--- DIRECTIONS FOR THIS TASK ---
Repeat the listing beneath this line exactly, keeping every character.

--- GIVEN INFORMATION ---
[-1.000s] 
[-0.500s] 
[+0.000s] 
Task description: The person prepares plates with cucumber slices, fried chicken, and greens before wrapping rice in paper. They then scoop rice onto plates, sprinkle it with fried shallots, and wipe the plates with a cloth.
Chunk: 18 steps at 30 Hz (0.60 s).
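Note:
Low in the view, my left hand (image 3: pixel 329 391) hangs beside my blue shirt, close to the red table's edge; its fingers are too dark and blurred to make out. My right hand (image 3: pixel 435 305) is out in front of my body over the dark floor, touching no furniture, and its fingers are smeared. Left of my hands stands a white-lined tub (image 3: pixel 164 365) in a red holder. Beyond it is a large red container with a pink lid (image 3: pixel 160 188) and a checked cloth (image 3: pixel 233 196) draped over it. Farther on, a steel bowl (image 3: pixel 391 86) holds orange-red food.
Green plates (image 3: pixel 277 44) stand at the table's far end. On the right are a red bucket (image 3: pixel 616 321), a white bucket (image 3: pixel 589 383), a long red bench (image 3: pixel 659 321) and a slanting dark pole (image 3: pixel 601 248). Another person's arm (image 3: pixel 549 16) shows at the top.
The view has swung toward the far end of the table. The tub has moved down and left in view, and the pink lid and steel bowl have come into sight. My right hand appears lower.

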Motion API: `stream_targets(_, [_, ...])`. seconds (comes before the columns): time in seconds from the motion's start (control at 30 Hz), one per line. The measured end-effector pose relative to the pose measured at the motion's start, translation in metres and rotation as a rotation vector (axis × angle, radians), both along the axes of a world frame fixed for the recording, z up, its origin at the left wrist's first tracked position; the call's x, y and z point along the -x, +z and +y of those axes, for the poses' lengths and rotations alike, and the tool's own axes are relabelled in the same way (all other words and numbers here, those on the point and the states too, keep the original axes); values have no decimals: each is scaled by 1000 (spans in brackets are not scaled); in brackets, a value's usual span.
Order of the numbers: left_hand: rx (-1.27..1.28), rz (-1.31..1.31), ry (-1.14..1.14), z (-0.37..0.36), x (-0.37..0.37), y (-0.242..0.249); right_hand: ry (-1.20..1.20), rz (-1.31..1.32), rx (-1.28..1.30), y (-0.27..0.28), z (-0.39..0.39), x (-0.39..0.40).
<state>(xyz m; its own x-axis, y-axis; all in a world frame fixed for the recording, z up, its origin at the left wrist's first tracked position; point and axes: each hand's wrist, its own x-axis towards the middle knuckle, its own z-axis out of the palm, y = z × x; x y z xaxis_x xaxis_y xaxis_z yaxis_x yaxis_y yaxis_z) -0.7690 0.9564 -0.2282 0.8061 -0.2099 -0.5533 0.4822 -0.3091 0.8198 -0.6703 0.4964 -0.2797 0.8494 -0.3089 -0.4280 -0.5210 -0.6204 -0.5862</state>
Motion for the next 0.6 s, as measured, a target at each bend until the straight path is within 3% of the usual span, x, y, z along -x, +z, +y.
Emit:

--- PROBLEM SOLUTION ---
[-1.000s] 
[-0.500s] 
[+0.000s] 
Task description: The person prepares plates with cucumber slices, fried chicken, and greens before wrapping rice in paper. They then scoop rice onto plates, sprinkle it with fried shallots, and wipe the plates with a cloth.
Chunk: 18 steps at 30 Hz (0.60 s).
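Note:
Low in the view, my left hand (image 3: pixel 329 391) hangs beside my blue shirt, close to the red table's edge; its fingers are too dark and blurred to make out. My right hand (image 3: pixel 435 305) is out in front of my body over the dark floor, touching no furniture, and its fingers are smeared. Left of my hands stands a white-lined tub (image 3: pixel 164 365) in a red holder. Beyond it is a large red container with a pink lid (image 3: pixel 160 188) and a checked cloth (image 3: pixel 233 196) draped over it. Farther on, a steel bowl (image 3: pixel 391 86) holds orange-red food.
Green plates (image 3: pixel 277 44) stand at the table's far end. On the right are a red bucket (image 3: pixel 616 321), a white bucket (image 3: pixel 589 383), a long red bench (image 3: pixel 659 321) and a slanting dark pole (image 3: pixel 601 248). Another person's arm (image 3: pixel 549 16) shows at the top.
The view has swung toward the far end of the table. The tub has moved down and left in view, and the pink lid and steel bowl have come into sight. My right hand appears lower.
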
Motion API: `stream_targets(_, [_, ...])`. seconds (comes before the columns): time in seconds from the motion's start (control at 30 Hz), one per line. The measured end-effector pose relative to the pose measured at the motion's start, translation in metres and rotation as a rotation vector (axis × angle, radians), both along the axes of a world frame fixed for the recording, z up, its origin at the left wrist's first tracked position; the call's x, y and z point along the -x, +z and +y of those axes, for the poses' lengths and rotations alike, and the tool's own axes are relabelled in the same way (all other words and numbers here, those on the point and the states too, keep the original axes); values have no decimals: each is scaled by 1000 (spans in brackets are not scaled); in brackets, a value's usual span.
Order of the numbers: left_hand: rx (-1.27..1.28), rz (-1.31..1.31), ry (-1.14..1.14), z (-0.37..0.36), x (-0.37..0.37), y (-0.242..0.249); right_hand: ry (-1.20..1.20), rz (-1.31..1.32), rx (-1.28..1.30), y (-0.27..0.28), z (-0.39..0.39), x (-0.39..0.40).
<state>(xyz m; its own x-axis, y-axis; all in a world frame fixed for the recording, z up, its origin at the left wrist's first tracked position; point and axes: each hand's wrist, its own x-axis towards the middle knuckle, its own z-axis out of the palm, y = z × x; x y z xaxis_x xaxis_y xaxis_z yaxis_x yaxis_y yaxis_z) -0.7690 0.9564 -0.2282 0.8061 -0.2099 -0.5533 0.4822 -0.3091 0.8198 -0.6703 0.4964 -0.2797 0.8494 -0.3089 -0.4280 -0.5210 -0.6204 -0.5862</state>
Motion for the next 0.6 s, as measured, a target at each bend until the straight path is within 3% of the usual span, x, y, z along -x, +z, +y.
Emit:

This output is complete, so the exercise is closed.